[<prev] [next>] [<thread-prev] [day] [month] [year] [list]
Message-ID: <a8d841e870d6dbbabef7eadb774f2a58a96c57c7.camel@redhat.com>
Date: Tue, 20 Jan 2026 17:30:55 -0500
From: Radu Rendec <rrendec@...hat.com>
To: Jon Hunter <jonathanh@...dia.com>, Thomas Gleixner <tglx@...utronix.de>,
Manivannan Sadhasivam <mani@...nel.org>
Cc: Daniel Tsai <danielsftsai@...gle.com>, Marek Behún
<kabel@...nel.org>, Krishna Chaitanya Chundru <quic_krichai@...cinc.com>,
Bjorn Helgaas <bhelgaas@...gle.com>, Rob Herring <robh@...nel.org>,
Krzysztof Wilczyński <kwilczynski@...nel.org>, Lorenzo
Pieralisi <lpieralisi@...nel.org>, Jingoo Han <jingoohan1@...il.com>,
Brian Masney <bmasney@...hat.com>, Eric Chanudet <echanude@...hat.com>,
Alessandro Carminati <acarmina@...hat.com>, Jared Kangas
<jkangas@...hat.com>, linux-pci@...r.kernel.org,
linux-kernel@...r.kernel.org, "linux-tegra@...r.kernel.org"
<linux-tegra@...r.kernel.org>
Subject: Re: [PATCH v3 3/3] PCI: dwc: Enable MSI affinity support
Hi Jon,
On Tue, 2026-01-20 at 18:01 +0000, Jon Hunter wrote:
> On 28/11/2025 21:20, Radu Rendec wrote:
> > Leverage the interrupt redirection infrastructure to enable CPU affinity
> > support for MSI interrupts.

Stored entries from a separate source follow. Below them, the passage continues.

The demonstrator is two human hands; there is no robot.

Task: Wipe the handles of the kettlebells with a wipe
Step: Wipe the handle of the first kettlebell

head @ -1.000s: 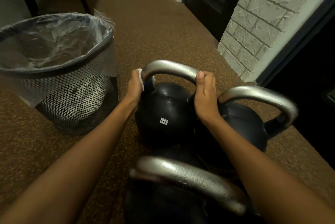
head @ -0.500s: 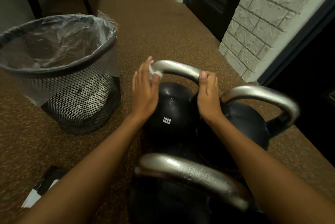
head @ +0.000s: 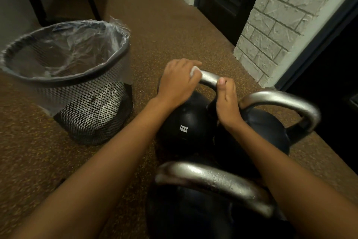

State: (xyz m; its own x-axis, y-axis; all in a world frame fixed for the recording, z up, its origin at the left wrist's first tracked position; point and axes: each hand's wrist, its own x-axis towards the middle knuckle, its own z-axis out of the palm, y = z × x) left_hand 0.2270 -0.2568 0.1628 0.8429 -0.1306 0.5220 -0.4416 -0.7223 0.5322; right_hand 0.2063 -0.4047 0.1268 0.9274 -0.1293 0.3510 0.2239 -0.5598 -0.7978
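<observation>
Speckled brown flooring [head: 174,35] fills the middle of the frame, where a black kettlebell [head: 186,122] marked 12KG stands. The left hand [head: 177,81] curls over the left end of its silver handle [head: 210,80], fingers clenched on a white wipe [head: 194,71] that peeks out between fingertips and metal. The right hand [head: 226,101] grasps the handle's right end, thumb on top. Two more kettlebells sit at right [head: 267,126] and bottom [head: 193,215]. A lined mesh bin [head: 77,78] stands at upper left.
</observation>
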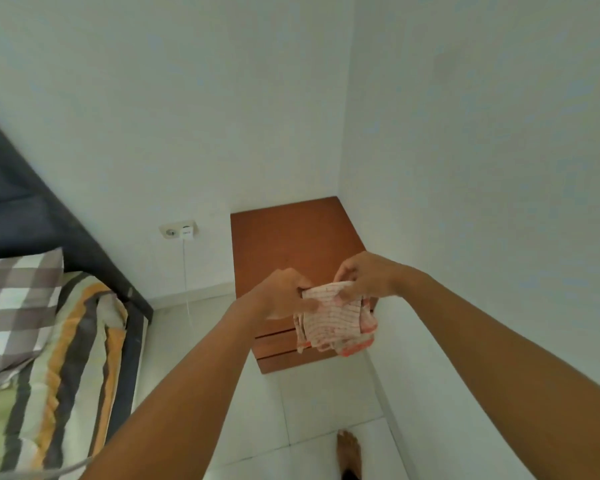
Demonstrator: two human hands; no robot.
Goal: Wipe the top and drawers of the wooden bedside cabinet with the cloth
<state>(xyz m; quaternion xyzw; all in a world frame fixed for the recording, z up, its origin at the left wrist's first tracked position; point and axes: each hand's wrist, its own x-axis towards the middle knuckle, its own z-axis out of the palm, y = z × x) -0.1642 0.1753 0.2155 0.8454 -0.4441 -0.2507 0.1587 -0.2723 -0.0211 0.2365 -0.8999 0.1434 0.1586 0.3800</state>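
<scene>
Left hand (280, 295), right hand (365, 276), cloth (333, 325) between

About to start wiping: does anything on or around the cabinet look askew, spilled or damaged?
Nothing stands out. The cabinet sits square in the corner, its drawers look shut, and the left hand and right hand hold the cloth.

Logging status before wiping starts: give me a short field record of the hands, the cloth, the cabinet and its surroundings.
cabinet: wooden, standing in the wall corner
drawers: look shut, partly hidden by the cloth
left hand: grips the cloth's left side
right hand: pinches its top edge
cloth: white with red lines, bunched, hanging between both hands, apparently off the cabinet
surroundings: bed at left with checked pillow; wall socket with white plug
wiping: not yet begun
</scene>
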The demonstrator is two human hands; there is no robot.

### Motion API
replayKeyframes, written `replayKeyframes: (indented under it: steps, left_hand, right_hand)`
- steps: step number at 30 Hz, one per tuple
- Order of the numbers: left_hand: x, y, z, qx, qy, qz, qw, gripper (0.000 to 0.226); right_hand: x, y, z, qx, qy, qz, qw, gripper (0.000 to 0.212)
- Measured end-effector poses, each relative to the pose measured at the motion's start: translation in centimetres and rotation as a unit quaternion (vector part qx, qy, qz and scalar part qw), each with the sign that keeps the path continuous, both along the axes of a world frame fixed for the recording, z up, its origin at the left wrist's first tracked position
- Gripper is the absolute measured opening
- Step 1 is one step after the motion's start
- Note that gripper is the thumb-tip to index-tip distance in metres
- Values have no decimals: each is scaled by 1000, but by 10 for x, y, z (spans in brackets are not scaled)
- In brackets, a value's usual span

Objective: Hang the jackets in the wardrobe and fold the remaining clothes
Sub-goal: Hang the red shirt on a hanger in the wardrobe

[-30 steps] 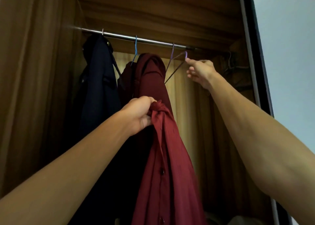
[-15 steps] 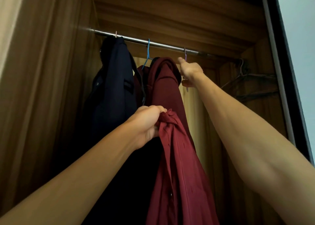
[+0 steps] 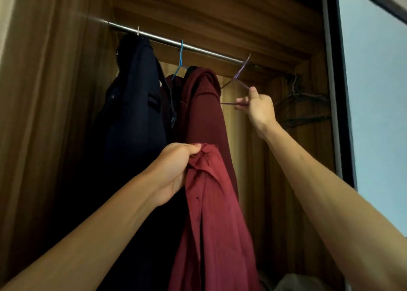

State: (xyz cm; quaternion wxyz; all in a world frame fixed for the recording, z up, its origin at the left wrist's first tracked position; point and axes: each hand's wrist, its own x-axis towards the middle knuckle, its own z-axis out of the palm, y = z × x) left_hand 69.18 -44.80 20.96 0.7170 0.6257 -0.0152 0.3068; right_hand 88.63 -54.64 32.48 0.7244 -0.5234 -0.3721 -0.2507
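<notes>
Two garments already hang on the rail toward its left end: a navy jacket and a maroon jacket. Head view: your left hand is clenched on the bunched collar of a limp red shirt, which looks light and soft. Your right hand pinches a thin purple hanger, hooked near the rail's right end. Spare dark hangers crowd the wardrobe's right wall.

Both arms raised, left hand fisted, right hand pinching.
</notes>
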Motion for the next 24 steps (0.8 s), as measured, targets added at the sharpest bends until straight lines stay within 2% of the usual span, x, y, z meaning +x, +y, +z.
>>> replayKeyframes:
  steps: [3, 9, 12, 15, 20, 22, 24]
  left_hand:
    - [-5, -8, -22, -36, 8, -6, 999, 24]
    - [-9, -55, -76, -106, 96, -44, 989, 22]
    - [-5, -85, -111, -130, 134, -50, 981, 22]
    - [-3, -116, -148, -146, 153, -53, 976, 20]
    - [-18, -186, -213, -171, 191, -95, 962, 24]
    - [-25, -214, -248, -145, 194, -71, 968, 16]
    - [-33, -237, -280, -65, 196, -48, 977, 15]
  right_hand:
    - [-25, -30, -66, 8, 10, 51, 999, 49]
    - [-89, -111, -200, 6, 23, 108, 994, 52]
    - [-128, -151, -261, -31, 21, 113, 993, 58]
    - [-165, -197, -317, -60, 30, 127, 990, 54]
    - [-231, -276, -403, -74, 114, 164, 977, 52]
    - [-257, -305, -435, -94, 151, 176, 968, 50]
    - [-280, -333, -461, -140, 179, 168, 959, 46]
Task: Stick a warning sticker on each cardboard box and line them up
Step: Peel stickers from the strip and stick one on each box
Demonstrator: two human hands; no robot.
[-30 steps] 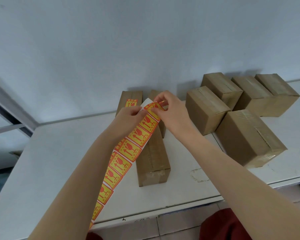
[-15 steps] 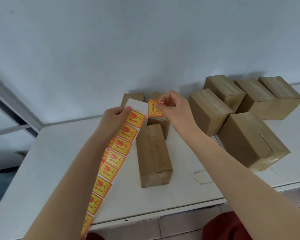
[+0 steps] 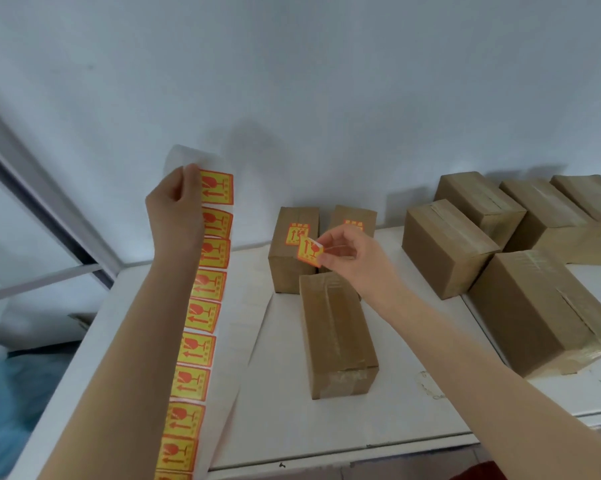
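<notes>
A: Since half a second ago, left hand (image 3: 176, 206) has lifted the sticker strip (image 3: 205, 306) up and leftward. Right hand (image 3: 347, 258) has carried the peeled sticker (image 3: 310, 251) down, clear of the strip.

B: Fingers?

A: Right thumb and forefinger pinch the sticker's edge; the rest are loosely curled. Left fingers are curled, pinching the strip's top; it hangs below them.

B: Target?

A: Just below the right fingertips lies the unlabelled box (image 3: 337, 337) on the table (image 3: 292, 427). Two labelled boxes (image 3: 285, 271) stand just beyond them.

B: Handling?

A: Judged light, limp and tacky. Hold by the edge only, or it may fold onto itself.
</notes>
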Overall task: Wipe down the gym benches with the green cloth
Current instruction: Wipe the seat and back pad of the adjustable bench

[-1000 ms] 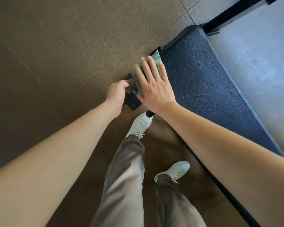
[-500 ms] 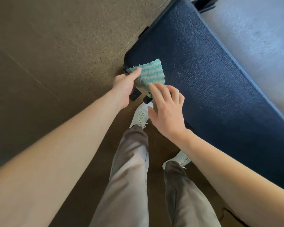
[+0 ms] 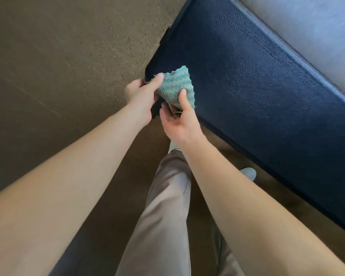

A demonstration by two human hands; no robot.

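both hands are holding the green cloth (image 3: 174,87) up in the air, just above the near corner of the dark blue bench pad (image 3: 253,92). the left hand (image 3: 141,96) is pinching the cloth's left edge, thumb on top; the right hand (image 3: 179,120) is gripping its lower edge, thumb pressing the top face and fingers curling underneath. whether the cloth is touching the pad i cannot tell — it is looking lifted rather than pressed flat. the relation that matters: the pad is lying forward and to the right of the hands, its long axis running from the upper left corner down toward the lower right. the right hand is sitting nearer the unwiped length — so a stroke would probably be going rightward along that axis, with the brown floor (image 3: 68,56) staying on the left.
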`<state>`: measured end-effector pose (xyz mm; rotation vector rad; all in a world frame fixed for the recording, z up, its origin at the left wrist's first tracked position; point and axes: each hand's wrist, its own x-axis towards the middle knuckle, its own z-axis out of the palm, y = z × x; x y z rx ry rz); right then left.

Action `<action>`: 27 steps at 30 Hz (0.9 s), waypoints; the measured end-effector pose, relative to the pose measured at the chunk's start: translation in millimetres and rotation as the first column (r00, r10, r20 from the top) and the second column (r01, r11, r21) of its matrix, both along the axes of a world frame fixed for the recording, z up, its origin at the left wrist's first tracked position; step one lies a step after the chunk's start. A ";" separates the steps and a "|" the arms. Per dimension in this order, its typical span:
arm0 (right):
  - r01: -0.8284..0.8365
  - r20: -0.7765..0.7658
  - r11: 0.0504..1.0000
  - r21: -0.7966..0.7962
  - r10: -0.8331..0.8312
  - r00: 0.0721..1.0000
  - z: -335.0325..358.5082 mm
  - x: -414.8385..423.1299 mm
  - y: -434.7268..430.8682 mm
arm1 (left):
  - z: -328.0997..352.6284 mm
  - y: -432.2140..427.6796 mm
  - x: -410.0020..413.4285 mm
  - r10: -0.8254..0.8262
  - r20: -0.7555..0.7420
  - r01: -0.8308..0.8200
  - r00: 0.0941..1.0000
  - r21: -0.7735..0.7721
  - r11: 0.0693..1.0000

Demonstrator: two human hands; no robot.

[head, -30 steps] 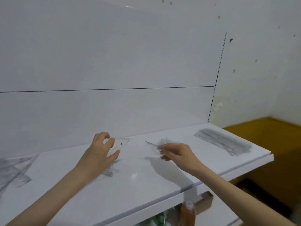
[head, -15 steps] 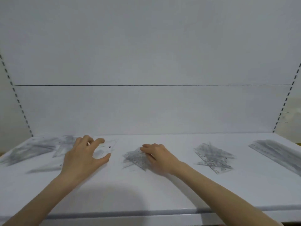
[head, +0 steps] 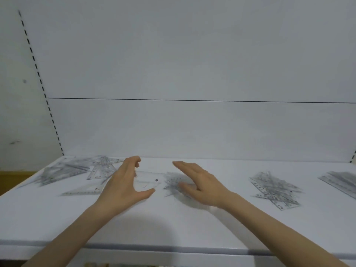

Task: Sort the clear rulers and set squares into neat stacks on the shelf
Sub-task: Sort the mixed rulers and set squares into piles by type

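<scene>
On the white shelf point(head: 173, 226), my left hand point(head: 121, 185) grips a clear set square point(head: 147, 180) between curled fingers and thumb. My right hand point(head: 200, 182) is held flat with straight fingers just over a small jumble of clear rulers point(head: 172, 183) at the middle of the shelf. At the far left lies a loose heap of clear rulers point(head: 63, 170), with clear set squares point(head: 101, 169) beside it. Another set square point(head: 82, 192) lies flat in front of them. A crossed pile of rulers point(head: 275, 187) sits to the right.
A tidier stack of long rulers point(head: 341, 183) runs off the right edge. The shelf's white back panel point(head: 192, 128) rises right behind the piles. Its front lip point(head: 173, 249) crosses the view below my forearms.
The view has swung left, bringing the left heap fully into sight. My right hand has lifted from the middle jumble and straightened its fingers. My left hand still holds the set square.
</scene>
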<state>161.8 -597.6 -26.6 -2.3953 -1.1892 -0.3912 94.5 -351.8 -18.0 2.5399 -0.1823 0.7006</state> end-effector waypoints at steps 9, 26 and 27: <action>-0.137 0.385 0.960 0.243 0.034 0.922 15.0 -0.1 -10.3 | 15.3 -33.5 7.2 -0.232 0.083 0.235 0.969 -0.031 0.971; 0.366 0.283 0.902 -0.227 -0.298 0.911 15.9 31.7 24.1 | -29.6 146.4 -15.4 0.245 -0.158 -0.246 0.957 0.015 0.969; 0.312 0.266 0.924 -0.220 -0.251 0.931 19.7 28.7 46.5 | -31.2 150.7 -18.5 0.221 -0.197 -0.219 0.955 0.034 0.975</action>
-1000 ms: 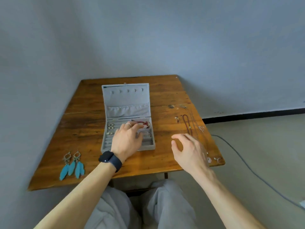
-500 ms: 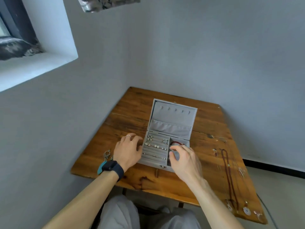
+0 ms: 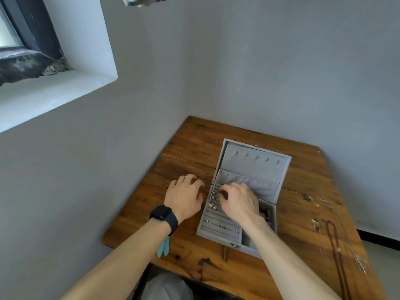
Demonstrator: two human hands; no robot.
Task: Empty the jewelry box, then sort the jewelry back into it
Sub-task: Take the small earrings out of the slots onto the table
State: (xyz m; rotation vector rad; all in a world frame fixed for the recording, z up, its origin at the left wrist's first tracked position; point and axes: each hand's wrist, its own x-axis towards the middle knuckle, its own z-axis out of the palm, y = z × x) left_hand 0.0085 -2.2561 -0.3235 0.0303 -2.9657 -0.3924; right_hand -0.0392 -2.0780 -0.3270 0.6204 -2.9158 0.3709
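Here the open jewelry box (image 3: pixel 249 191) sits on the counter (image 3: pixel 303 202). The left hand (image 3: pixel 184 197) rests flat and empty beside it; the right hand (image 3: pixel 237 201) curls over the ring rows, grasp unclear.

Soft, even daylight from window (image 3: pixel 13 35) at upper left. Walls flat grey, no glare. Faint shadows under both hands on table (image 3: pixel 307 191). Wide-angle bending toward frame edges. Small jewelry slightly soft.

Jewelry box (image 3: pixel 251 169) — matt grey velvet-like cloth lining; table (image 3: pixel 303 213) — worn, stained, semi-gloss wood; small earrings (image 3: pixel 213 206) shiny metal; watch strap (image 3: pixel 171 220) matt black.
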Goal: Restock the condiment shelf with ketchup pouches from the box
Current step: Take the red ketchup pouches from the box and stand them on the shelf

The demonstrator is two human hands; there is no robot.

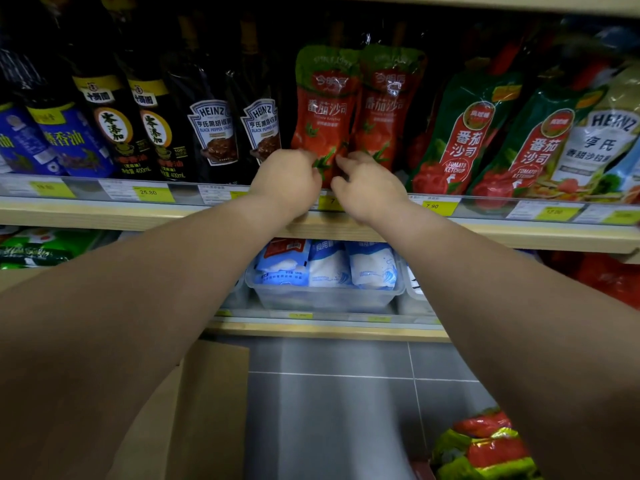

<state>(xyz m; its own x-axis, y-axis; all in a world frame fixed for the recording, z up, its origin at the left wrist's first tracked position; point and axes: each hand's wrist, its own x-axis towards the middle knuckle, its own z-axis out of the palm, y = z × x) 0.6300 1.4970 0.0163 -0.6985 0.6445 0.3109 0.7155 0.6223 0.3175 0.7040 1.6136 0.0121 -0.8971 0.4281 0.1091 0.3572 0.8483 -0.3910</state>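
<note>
ketchup pouches (325, 109) (two, upright) gripped low by left hand (285, 178) and right hand (367, 185).

The shelf row is packed tight. Two red pouches (388, 105) stand side by side, with black pouches (263, 129) close on the left and green pouches (464, 133) leaning in on the right, so no hand slips between. A clear rail (156, 194) along the near edge bars the way in low, and entry is over it. The left hand (285, 183) and right hand (367, 188) fill that spot, both pinching the foot of the left red pouch (325, 109). Above the pouch tops, dark room shows under the upper shelf (519, 3). Below, bare floor (329, 393) lies open between the box (207, 393) and a pouch pile (485, 445).
</note>
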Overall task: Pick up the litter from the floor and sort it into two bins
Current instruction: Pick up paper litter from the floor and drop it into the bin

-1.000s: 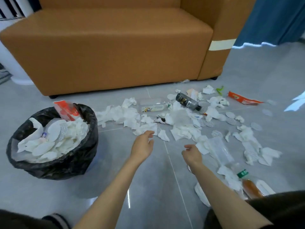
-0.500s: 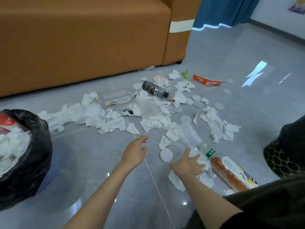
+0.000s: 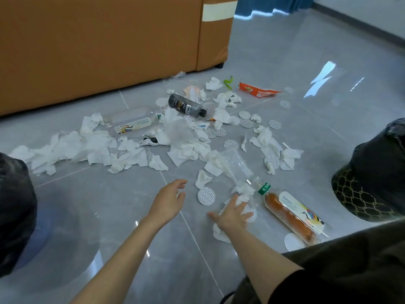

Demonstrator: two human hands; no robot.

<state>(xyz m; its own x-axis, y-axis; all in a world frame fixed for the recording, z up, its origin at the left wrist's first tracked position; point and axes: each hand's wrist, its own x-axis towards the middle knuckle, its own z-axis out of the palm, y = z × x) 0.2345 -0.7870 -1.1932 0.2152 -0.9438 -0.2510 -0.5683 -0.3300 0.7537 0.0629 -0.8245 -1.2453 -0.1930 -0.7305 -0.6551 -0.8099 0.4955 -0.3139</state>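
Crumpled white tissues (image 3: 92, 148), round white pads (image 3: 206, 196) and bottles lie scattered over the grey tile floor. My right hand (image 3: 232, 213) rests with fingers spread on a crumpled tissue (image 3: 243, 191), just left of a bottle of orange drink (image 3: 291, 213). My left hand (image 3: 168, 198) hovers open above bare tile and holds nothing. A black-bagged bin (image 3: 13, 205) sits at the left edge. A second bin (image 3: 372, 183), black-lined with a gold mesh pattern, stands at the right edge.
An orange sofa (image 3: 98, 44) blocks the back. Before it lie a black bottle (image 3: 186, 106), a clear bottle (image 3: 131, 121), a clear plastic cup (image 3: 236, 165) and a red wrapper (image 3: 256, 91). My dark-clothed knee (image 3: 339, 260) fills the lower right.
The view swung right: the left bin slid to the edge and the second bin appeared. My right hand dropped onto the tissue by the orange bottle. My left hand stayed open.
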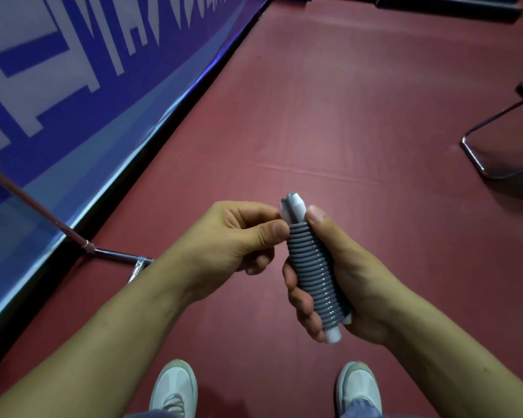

Since the parent interrupt affinity cannot
> > be changed, affinity control for the child interrupt (MSI) is achieved
> > by redirecting the handler to run in IRQ work context on the target CPU.
> >
> > This patch was originally prepared by Thomas Gleixner (see Link tag
> > below) in a patch series that was never submitted as is, and only
> > parts of that series have made it upstream so far.
> >
> > Originally-by: Thomas Gleixner <tglx@...utronix.de>
> > Link: https://lore.kernel.org/linux-pci/878qpg4o4t.ffs@tglx/
> > Signed-off-by: Radu Rendec <rrendec@...hat.com>
> > ---
> > .../pci/controller/dwc/pcie-designware-host.c | 33 ++++++++++++++++---
> > 1 file changed, 28 insertions(+), 5 deletions(-)
> >
> > diff --git a/drivers/pci/controller/dwc/pcie-designware-host.c b/drivers/pci/controller/dwc/pcie-designware-host.c
> > index aa93acaa579a5..90d9cb45e7842 100644
> > --- a/drivers/pci/controller/dwc/pcie-designware-host.c
> > +++ b/drivers/pci/controller/dwc/pcie-designware-host.c
> > @@ -26,9 +26,27 @@ static struct pci_ops dw_pcie_ops;
> > static struct pci_ops dw_pcie_ecam_ops;
> > static struct pci_ops dw_child_pcie_ops;
> >
> > +#ifdef CONFIG_SMP
> > +static void dw_irq_noop(struct irq_data *d) { }
> > +#endif
> > +
> > +static bool dw_pcie_init_dev_msi_info(struct device *dev, struct irq_domain *domain,
> > + struct irq_domain *real_parent, struct msi_domain_info *info)
> > +{
> > + if (!msi_lib_init_dev_msi_info(dev, domain, real_parent, info))
> > + return false;
> > +
> > +#ifdef CONFIG_SMP
> > + info->chip->irq_ack = dw_irq_noop;
> > + info->chip->irq_pre_redirect = irq_chip_pre_redirect_parent;
> > +#else
> > + info->chip->irq_ack = irq_chip_ack_parent;
> > +#endif
> > + return true;
> > +}
> > +
> > #define DW_PCIE_MSI_FLAGS_REQUIRED (MSI_FLAG_USE_DEF_DOM_OPS | \
> > MSI_FLAG_USE_DEF_CHIP_OPS | \
> > - MSI_FLAG_NO_AFFINITY | \
> > MSI_FLAG_PCI_MSI_MASK_PARENT)
> > #define DW_PCIE_MSI_FLAGS_SUPPORTED (MSI_FLAG_MULTI_PCI_MSI | \
> > MSI_FLAG_PCI_MSIX | \
> > @@ -40,9 +58,8 @@ static const struct msi_parent_ops dw_pcie_msi_parent_ops = {
> > .required_flags = DW_PCIE_MSI_FLAGS_REQUIRED,
> > .supported_flags = DW_PCIE_MSI_FLAGS_SUPPORTED,
> > .bus_select_token = DOMAIN_BUS_PCI_MSI,
> > - .chip_flags = MSI_CHIP_FLAG_SET_ACK,
> > .prefix = "DW-",
> > - .init_dev_msi_info = msi_lib_init_dev_msi_info,
> > + .init_dev_msi_info = dw_pcie_init_dev_msi_info,
> > };
> >
> > /* MSI int handler */
> > @@ -63,7 +80,7 @@ void dw_handle_msi_irq(struct dw_pcie_rp *pp)
> > continue;
> >
> > for_each_set_bit(pos, &status, MAX_MSI_IRQS_PER_CTRL)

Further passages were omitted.